For a number of reasons, the Institute objects:

  • TCA says there are "no crash data for commercial drivers under age 21," but Braver points to ample research from studies of young drivers legally permitted to operate trucks within state boundaries or in other countries. Studies in the United States and Australia report fatal crash rates 4 to 6 times as high for young truckers compared with older drivers. Similar increases have been observed for crashes resulting in serious injuries or property damage.
  • TCA's proposal would require training of young drivers, which TCA says "has never before been a precondition for commercial licensing." However, numerous studies have shown the limited efficacy of driver training in reducing crash risks (see Status Report special issue: what works and doesn't work to improve highway safety, May 19, 2001).

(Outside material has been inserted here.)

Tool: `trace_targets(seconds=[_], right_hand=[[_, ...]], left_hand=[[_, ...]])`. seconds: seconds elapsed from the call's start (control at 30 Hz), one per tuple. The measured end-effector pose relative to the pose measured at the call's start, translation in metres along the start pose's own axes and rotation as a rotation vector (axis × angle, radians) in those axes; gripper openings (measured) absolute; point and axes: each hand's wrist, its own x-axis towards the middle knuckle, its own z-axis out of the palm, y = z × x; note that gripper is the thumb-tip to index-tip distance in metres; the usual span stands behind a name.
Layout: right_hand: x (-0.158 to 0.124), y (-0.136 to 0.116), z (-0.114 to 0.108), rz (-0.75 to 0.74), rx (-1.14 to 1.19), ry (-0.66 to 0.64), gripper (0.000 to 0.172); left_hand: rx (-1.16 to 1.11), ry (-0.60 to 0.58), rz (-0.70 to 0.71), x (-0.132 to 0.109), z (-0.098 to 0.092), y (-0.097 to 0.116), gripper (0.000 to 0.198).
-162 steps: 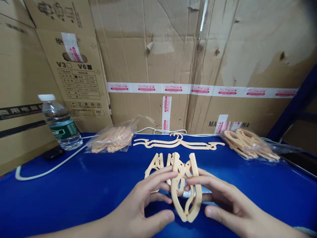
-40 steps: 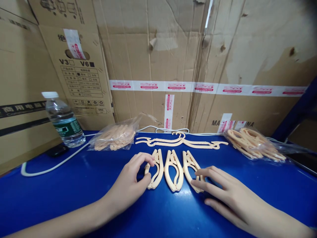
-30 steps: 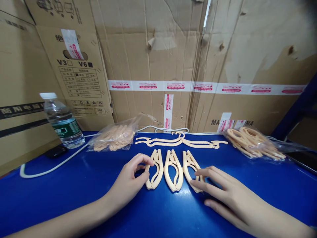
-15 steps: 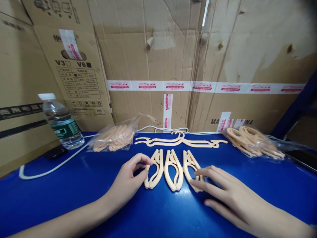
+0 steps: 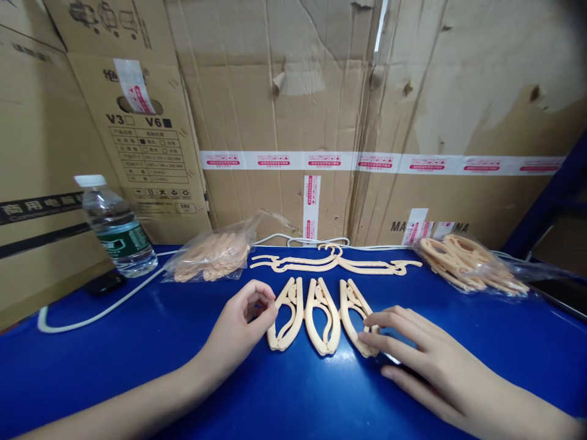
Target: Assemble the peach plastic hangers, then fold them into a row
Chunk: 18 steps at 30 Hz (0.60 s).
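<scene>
Three folded peach-coloured plastic hangers stand side by side on the blue table: a left one (image 5: 285,330), a middle one (image 5: 323,330) and a right one (image 5: 351,321). My left hand (image 5: 247,315) is at the outer edge of the left hanger, thumb and forefinger curled together; anything between their tips is too small to make out. Fingers apart, my right hand (image 5: 413,348) reaches over the right hanger, its fingertips covering part of it. Behind the row lie unfolded hangers (image 5: 312,264), their hooks at the centre.
A clear bag of hangers (image 5: 213,255) lies at the back left, another bag (image 5: 472,263) at the back right. On the left stand a water bottle (image 5: 121,235) and a small black object (image 5: 105,283). A white cable (image 5: 105,311) runs along cardboard boxes (image 5: 275,201).
My left thumb and forefinger have closed together beside the left hanger. My right fingers have shifted slightly to the right. The view has moved a little.
</scene>
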Motion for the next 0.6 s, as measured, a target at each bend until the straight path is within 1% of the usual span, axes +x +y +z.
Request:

  • TCA and others argue that younger truck drivers can carry out their duties responsibly because, after all, the military relies on 18-20 year-olds to operate trucks and weapons systems. Yet research published last year indicates that soldiers younger than 21 are hospitalized for motor vehicle injuries at about 5 times the rate of soldiers older than 40. The Center for Army Lessons Learned reported that during Desert Storm and Desert Shield "young truck drivers often traveled up and down main supply routes at hazardous speeds. This accounted for several unnecessary deaths." These findings aren't surprising, Braver points out, "given the well-documented risks that are seen with other young drivers."
  • TCA's proposal is viewed by some as a form of graduated licensing. But this isn't a good comparison, Braver says. Graduated licensing for young passenger vehicle drivers is designed to reduce the high crash risk of people who already are part of the driving population, while TCA would introduce a new group of high-risk drivers into the ranks of long-haul truckers.
  • The Institute questions the validity of the data that would be generated from the pilot program. To produce valid data, there would need to be a comparison group with similar travel patterns, an adequate sample size, thorough and objective methods of data collection, and a valid plan for statistical analysis. TCA's petition provides no evidence that any of these essential criteria would be met.